* **EXERCISE**:
Write out exactly the lines of the material below, beginning at the top and ending at the line that contains "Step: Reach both".
Start of DATA TO PROCESS
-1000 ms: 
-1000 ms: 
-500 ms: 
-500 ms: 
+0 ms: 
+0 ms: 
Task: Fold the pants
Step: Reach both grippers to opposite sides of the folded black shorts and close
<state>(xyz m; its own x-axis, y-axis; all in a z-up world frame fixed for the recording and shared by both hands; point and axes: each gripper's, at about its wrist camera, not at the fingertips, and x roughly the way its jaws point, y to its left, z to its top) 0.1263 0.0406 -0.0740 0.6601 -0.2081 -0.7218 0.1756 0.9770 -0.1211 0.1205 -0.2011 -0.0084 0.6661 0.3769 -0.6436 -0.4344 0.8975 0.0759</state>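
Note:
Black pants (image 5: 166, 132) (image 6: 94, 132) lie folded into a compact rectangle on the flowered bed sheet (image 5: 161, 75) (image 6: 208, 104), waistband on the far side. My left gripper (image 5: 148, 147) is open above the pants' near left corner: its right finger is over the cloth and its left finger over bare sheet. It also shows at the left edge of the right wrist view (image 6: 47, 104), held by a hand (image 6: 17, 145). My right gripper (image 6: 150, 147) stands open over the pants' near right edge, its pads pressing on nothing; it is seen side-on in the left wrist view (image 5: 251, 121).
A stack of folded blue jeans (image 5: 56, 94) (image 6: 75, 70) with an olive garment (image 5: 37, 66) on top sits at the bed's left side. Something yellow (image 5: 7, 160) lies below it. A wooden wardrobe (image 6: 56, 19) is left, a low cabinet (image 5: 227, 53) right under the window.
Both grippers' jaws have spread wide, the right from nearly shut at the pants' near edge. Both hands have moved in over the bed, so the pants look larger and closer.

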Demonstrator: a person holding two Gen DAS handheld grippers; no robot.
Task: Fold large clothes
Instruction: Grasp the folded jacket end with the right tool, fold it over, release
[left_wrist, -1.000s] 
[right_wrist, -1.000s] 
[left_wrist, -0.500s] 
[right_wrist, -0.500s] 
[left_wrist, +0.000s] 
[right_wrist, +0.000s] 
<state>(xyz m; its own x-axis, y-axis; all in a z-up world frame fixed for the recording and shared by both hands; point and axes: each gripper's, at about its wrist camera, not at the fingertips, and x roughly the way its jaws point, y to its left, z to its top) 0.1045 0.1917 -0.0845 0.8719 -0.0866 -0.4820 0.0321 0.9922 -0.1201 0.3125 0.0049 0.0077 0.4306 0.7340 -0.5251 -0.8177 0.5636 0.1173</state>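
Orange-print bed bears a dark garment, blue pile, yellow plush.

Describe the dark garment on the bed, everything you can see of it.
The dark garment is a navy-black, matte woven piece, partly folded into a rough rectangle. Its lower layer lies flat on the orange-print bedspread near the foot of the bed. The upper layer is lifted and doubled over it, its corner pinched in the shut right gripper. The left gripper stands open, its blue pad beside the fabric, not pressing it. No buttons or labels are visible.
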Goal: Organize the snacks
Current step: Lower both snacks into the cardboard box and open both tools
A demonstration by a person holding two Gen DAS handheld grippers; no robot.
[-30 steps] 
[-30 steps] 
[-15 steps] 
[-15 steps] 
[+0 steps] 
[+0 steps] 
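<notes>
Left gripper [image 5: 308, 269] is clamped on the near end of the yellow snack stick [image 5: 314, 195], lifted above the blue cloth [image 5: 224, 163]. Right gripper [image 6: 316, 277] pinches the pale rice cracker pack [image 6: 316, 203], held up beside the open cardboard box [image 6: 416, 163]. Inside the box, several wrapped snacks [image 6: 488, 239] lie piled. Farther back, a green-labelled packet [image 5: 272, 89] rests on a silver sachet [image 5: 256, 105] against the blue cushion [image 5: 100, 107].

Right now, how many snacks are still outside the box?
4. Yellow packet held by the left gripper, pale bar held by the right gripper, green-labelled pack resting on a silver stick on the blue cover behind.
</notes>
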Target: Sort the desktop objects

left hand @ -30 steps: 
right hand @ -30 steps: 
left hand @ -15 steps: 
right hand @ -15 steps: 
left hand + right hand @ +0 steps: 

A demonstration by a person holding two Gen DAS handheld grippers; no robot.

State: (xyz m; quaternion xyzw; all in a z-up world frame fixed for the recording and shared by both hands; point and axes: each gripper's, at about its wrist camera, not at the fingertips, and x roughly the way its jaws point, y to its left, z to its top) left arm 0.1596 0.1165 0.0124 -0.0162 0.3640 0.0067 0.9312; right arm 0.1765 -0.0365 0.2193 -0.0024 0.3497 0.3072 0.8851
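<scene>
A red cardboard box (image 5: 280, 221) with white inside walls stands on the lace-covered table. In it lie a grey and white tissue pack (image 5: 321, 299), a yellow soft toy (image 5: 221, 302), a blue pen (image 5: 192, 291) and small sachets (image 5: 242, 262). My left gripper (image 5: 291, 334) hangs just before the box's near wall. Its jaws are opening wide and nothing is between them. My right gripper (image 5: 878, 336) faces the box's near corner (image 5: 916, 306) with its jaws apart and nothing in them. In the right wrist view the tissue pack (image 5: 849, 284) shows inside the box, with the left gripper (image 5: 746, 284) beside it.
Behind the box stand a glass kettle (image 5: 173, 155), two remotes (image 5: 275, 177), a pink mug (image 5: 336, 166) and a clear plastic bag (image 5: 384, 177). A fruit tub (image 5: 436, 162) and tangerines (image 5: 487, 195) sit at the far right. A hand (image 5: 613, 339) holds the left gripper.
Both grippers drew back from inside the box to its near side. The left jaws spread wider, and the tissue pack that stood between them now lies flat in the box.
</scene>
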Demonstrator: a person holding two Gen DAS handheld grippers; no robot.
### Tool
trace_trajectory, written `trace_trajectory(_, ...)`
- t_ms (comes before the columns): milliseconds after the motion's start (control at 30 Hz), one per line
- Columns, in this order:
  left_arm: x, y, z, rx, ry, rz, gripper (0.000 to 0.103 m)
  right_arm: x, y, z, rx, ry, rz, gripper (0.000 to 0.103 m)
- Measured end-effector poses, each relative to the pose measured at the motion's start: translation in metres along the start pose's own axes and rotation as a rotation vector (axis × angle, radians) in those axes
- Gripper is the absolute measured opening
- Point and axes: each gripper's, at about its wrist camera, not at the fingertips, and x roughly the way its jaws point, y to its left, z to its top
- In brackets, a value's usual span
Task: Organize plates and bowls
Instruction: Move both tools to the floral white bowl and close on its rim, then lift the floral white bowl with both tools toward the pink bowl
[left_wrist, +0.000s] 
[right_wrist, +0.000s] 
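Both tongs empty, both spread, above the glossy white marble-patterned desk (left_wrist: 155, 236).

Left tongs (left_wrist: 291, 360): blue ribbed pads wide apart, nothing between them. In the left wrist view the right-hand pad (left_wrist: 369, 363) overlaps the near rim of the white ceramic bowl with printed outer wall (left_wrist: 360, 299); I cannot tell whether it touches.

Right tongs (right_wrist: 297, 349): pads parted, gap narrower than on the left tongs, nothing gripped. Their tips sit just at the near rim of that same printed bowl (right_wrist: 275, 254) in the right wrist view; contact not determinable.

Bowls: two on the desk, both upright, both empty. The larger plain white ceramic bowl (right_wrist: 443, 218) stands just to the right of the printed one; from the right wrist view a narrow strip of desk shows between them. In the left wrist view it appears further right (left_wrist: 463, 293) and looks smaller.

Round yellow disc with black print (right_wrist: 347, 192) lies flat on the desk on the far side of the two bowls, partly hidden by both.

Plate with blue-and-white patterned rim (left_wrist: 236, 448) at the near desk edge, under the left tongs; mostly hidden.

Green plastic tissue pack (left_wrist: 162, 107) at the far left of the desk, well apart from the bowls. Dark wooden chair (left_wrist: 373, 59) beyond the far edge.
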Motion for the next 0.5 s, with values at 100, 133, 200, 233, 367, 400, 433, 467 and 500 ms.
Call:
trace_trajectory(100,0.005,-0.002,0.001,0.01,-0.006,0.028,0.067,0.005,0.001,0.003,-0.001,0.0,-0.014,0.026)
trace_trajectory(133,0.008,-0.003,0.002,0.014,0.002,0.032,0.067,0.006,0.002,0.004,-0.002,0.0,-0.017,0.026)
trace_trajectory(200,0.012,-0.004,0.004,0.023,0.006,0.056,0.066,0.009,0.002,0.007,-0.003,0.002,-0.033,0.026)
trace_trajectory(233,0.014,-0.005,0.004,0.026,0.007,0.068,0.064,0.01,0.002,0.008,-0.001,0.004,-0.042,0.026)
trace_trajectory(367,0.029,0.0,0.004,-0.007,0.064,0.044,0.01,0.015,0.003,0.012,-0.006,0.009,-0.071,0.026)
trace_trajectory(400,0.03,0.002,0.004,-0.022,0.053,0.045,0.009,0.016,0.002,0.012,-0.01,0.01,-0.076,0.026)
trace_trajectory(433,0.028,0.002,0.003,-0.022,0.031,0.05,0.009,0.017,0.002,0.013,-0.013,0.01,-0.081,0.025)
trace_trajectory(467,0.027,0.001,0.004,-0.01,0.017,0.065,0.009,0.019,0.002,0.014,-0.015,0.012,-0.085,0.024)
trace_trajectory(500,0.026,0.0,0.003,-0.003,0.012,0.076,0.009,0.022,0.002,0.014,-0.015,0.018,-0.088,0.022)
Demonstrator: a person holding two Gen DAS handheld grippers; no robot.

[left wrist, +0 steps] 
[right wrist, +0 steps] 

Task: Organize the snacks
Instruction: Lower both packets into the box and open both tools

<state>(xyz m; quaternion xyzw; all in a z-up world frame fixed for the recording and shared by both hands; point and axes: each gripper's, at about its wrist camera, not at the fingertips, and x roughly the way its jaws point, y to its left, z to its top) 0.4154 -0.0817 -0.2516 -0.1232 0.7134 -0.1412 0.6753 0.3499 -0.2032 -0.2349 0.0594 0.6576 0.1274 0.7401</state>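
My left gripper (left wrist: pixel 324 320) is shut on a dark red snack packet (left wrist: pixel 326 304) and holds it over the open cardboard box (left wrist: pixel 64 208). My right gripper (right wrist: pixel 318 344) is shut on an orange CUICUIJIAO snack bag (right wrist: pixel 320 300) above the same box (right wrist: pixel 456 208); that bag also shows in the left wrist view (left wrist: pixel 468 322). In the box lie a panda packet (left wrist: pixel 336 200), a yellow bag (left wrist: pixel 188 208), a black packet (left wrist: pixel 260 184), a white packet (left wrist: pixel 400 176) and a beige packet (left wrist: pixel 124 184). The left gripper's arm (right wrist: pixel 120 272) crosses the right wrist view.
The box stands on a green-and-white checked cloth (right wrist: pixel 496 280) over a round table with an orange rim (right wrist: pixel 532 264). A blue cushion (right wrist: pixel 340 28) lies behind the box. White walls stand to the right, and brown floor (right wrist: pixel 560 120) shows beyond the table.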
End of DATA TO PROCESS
* **ANSWER SECTION**:
-1000 ms: 
-1000 ms: 
-500 ms: 
-500 ms: 
+0 ms: 
+0 ms: 
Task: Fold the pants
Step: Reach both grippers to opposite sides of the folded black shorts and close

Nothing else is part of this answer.